J Clin Psychiatry 2016;77(5):661–667

Objective: This study examined the association between benzodiazepine use alone or in combination with antipsychotics and risk of mortality in patients with schizophrenia.

Methods: A retrospective longitudinal analysis was performed using Medicaid claims data merged with death certificate data for 18,953 patients (aged 18–58 years) with ICD-9–diagnosed schizophrenia followed from July 1, 2006, to December 31, 2013. Cox proportional hazard analyses were used to estimate the risk of all-cause mortality associated with benzodiazepine use; adjustment was made for a wide array of fixed and time-varying confounders, including demographics, psychiatric and medical comorbidities, and other psychotropic medications.
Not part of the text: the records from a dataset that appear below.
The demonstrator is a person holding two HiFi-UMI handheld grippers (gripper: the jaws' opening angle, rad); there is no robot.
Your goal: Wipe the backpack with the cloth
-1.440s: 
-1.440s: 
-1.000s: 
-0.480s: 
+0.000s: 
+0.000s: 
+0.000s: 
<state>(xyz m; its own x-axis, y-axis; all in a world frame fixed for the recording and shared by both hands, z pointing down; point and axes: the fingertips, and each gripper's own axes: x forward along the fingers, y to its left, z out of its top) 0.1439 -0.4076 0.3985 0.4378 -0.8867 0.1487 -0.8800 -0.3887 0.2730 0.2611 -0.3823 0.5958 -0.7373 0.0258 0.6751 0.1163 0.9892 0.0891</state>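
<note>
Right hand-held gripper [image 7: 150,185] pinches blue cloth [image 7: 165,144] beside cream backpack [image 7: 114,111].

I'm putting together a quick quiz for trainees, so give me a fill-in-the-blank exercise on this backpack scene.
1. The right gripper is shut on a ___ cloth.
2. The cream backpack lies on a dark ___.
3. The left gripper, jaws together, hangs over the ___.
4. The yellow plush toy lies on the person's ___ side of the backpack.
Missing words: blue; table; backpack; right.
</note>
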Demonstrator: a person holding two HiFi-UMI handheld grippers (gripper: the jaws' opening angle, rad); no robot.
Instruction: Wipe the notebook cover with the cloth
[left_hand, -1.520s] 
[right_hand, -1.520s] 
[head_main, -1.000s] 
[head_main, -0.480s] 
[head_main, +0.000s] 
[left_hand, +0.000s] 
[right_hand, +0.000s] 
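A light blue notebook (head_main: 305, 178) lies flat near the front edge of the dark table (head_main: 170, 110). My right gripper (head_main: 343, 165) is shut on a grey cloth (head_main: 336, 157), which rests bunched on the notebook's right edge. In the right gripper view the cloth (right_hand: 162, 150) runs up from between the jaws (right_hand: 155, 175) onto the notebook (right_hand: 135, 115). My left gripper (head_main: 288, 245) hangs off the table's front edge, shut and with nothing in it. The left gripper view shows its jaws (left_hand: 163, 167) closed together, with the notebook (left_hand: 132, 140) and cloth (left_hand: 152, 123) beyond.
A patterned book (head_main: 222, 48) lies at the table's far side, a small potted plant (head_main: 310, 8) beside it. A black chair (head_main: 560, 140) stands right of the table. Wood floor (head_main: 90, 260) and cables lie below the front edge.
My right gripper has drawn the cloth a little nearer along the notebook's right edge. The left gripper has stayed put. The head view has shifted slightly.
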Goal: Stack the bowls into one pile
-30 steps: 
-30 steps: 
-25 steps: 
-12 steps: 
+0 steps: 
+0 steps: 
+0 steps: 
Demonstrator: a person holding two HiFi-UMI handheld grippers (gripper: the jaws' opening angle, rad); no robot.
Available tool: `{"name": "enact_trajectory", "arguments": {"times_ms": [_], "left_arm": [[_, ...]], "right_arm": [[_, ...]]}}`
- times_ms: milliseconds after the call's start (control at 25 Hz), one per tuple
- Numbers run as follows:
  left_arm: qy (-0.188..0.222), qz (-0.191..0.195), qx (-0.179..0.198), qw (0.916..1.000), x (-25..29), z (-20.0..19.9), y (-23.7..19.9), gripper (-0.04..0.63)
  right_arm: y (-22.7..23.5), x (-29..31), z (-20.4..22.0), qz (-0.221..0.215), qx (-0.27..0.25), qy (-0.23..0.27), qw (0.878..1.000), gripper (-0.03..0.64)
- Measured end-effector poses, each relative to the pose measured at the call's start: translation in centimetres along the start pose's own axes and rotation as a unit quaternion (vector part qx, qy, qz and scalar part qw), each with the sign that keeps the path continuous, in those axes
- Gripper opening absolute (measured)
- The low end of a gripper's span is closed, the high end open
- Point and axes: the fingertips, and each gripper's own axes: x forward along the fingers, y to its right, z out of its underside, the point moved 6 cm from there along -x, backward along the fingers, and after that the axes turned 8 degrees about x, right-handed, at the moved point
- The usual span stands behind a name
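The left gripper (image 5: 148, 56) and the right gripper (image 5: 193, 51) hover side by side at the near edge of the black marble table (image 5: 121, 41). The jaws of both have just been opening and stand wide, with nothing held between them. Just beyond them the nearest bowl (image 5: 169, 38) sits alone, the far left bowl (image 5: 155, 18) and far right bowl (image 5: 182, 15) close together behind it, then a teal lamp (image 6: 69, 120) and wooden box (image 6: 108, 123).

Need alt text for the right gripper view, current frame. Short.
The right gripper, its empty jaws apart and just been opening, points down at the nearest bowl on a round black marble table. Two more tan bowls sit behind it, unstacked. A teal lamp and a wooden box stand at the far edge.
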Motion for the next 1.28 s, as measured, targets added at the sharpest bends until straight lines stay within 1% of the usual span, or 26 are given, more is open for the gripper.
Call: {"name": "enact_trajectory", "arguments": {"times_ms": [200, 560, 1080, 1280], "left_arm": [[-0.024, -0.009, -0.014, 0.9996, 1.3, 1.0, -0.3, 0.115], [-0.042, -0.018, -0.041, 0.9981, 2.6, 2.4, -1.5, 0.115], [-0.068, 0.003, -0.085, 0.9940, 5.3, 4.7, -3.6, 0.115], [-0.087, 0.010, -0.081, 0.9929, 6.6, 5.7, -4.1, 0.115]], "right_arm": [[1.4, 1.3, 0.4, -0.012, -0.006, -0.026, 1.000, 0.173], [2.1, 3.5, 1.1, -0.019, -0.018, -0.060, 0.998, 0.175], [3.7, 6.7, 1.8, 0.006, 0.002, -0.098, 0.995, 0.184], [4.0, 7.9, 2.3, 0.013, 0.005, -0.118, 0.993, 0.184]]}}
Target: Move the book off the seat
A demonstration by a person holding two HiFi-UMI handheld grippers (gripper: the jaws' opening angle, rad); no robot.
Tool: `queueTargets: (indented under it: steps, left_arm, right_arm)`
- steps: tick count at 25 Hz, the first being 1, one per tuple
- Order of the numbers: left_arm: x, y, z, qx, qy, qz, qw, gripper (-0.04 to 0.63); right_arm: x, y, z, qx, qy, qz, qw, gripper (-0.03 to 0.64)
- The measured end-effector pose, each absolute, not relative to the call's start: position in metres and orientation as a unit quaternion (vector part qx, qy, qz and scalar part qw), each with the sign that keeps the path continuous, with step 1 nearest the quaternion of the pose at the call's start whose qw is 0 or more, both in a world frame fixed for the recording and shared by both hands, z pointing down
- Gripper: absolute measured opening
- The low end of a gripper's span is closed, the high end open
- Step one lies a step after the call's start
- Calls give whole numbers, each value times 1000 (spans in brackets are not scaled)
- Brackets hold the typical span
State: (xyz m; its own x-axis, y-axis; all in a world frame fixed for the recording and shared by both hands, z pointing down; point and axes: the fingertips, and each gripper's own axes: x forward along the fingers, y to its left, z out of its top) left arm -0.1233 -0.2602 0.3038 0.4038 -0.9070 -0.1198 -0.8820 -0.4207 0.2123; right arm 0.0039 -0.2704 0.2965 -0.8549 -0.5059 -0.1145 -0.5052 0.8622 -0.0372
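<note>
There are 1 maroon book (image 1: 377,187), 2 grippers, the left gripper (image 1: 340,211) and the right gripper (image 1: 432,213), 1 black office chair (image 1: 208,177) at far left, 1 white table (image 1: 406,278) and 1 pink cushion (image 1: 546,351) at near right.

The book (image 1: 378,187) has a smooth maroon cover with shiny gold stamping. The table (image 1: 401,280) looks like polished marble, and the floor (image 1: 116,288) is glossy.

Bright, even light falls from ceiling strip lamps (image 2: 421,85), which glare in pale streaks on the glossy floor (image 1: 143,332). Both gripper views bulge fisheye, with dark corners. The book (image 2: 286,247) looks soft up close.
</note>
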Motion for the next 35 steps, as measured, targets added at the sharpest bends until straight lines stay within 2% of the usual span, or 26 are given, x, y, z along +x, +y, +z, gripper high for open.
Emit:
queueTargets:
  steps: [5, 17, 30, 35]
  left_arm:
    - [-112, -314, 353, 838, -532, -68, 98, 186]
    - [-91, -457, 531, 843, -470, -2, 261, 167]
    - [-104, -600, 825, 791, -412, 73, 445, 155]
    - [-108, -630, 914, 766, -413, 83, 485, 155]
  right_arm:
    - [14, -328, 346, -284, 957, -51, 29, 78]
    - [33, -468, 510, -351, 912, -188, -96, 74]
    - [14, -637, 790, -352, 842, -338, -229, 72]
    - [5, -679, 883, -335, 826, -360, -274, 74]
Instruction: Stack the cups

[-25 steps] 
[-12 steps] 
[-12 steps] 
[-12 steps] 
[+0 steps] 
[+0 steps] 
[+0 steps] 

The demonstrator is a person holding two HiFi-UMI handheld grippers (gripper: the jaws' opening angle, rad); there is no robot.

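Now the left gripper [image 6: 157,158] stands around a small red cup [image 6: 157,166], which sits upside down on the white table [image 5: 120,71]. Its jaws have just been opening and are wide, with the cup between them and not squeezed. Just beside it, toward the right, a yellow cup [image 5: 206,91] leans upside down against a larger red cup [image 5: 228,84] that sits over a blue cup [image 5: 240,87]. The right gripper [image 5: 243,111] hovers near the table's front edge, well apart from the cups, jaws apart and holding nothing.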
Results: Of the 18,953 patients diagnosed with schizophrenia, 13,741 (72.5%) were not prescribed a benzodiazepine, 3,476 (18.3%) were prescribed benzodiazepines in the absence of antipsychotic medication, and 1,736 (9.2%) were prescribed benzodiazepines in combination with antipsychotics. Controlling for a wide array of demographic and clinical variables, the hazard of mortality was 208% higher for patients prescribed benzodiazepines without an antipsychotic (HR = 3.08; 95% CI, 2.63–3.61; P < .001) and 48% higher for patients prescribed benzodiazepines in combination with antipsychotics (HR = 1.48; 95% CI, 1.15–1.91; P = .002). Benzodiazepine-prescribed patients were at greater risk of death by suicide and accidental poisoning as well as from natural causes.

Conclusions: Benzodiazepine use is associated with increased mortality risk in patients with schizophrenia after adjusting for a wide range of potential confounders. Given unproven efficacy, physicians should exercise caution in prescribing benzodiazepines to schizophrenic patients.